AIM OF THE EXERCISE →
Where does the word "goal" occur in the material? Copy each line that has it.

SOURCE MATERIAL →
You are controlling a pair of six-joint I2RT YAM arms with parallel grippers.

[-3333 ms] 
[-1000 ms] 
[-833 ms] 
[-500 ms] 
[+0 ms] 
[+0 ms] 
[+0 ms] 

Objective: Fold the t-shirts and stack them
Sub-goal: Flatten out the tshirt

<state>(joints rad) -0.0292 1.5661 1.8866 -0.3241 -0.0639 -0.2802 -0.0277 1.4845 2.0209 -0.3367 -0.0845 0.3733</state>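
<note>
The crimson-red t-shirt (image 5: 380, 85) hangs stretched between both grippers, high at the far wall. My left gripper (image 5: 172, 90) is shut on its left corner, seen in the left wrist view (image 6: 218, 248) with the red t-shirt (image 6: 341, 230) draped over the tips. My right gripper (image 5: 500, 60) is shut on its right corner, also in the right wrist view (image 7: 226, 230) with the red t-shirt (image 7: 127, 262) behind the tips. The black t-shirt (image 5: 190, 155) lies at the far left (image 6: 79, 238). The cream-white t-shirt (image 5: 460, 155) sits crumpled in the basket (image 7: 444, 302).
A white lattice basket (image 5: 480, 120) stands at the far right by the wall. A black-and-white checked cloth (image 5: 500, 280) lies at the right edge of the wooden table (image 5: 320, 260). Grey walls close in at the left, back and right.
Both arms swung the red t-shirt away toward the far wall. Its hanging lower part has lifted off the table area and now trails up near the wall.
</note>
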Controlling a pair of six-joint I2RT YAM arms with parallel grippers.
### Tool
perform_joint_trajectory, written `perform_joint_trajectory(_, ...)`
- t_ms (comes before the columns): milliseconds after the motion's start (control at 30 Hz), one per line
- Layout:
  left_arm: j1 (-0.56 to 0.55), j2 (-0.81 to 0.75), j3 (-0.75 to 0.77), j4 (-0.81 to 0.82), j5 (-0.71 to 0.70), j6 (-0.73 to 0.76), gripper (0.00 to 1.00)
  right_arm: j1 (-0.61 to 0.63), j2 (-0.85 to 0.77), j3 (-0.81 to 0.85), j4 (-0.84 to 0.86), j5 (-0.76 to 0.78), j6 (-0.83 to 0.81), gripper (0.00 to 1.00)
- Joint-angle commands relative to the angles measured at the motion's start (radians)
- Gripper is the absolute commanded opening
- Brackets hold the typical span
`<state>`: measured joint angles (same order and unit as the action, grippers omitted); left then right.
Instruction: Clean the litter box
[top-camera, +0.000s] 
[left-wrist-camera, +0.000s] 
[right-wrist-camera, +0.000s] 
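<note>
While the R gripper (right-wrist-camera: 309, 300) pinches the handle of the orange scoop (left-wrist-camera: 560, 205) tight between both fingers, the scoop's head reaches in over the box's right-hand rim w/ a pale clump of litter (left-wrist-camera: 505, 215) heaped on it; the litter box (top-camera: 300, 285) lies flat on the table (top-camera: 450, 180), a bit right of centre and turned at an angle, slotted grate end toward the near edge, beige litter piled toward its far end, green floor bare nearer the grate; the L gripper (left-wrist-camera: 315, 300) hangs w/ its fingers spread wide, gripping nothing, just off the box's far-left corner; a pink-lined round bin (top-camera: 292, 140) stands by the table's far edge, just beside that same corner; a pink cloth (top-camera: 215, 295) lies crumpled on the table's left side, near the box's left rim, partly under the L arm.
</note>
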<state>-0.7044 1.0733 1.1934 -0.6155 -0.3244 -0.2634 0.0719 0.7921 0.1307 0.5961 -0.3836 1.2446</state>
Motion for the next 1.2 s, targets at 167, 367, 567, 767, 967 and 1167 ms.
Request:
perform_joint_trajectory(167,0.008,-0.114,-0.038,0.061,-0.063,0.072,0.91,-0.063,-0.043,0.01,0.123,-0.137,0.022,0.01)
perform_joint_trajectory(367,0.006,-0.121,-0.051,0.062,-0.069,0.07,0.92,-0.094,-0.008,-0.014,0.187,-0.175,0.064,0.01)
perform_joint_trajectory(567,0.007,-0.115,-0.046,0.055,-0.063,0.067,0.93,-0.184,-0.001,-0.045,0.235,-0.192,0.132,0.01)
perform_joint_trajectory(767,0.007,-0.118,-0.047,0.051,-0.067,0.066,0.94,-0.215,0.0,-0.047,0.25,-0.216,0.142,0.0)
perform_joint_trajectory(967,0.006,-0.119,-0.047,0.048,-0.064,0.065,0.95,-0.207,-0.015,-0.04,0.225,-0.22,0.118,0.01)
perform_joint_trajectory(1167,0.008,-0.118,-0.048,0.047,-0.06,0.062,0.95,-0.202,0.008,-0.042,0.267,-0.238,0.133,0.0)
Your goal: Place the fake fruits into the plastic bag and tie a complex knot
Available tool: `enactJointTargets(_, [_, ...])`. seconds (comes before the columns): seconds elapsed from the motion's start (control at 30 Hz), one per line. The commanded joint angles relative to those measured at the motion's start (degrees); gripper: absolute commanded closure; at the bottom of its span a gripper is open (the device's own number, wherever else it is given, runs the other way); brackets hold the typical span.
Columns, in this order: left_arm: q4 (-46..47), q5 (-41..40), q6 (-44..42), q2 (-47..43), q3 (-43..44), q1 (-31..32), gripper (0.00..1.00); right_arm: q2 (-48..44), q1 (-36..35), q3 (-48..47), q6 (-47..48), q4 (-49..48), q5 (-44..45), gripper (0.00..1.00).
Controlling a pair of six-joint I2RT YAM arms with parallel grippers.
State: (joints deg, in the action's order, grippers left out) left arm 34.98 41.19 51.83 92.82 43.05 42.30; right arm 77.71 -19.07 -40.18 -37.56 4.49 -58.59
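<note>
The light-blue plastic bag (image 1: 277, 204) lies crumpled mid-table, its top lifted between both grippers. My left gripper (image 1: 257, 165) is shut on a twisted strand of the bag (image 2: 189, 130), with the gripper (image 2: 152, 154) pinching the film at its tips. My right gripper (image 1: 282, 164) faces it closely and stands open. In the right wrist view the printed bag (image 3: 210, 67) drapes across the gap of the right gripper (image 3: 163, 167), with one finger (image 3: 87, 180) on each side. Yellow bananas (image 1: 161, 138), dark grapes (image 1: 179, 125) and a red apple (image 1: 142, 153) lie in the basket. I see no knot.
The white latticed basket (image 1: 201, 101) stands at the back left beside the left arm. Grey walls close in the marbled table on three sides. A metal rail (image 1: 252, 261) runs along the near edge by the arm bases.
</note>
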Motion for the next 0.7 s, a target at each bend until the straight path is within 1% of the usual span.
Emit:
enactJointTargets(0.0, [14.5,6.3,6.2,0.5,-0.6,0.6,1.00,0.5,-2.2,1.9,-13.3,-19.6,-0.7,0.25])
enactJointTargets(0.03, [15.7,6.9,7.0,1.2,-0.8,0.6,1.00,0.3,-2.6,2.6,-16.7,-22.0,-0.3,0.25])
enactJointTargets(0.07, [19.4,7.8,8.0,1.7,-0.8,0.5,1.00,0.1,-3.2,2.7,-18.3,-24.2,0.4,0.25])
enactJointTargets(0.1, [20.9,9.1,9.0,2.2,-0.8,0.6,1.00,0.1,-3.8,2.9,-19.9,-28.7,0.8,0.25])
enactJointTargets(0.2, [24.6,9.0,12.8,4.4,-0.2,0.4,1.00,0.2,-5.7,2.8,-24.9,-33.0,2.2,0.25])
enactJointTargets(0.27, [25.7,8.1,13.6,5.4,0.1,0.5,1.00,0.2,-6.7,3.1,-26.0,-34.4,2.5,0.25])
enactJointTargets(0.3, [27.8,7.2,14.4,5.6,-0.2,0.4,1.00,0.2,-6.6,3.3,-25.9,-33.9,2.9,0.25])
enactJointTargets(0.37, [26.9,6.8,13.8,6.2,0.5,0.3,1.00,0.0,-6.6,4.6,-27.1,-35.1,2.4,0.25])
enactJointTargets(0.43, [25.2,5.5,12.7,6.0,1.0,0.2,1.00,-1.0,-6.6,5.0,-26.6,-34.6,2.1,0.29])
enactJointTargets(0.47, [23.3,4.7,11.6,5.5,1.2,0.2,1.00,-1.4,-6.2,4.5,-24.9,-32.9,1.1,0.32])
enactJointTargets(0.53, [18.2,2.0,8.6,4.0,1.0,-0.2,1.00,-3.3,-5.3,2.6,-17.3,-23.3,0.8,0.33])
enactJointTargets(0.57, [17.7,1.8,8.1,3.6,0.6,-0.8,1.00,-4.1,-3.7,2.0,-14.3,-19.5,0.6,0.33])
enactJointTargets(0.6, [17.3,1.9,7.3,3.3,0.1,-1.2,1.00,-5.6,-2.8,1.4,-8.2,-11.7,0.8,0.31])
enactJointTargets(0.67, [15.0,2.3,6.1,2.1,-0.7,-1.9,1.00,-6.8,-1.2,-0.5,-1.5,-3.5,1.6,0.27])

OUTPUT OF THE TASK →
Sub-goal: Flatten out the tshirt
Your goal: Place the fake fruits into the plastic bag and tie a complex knot

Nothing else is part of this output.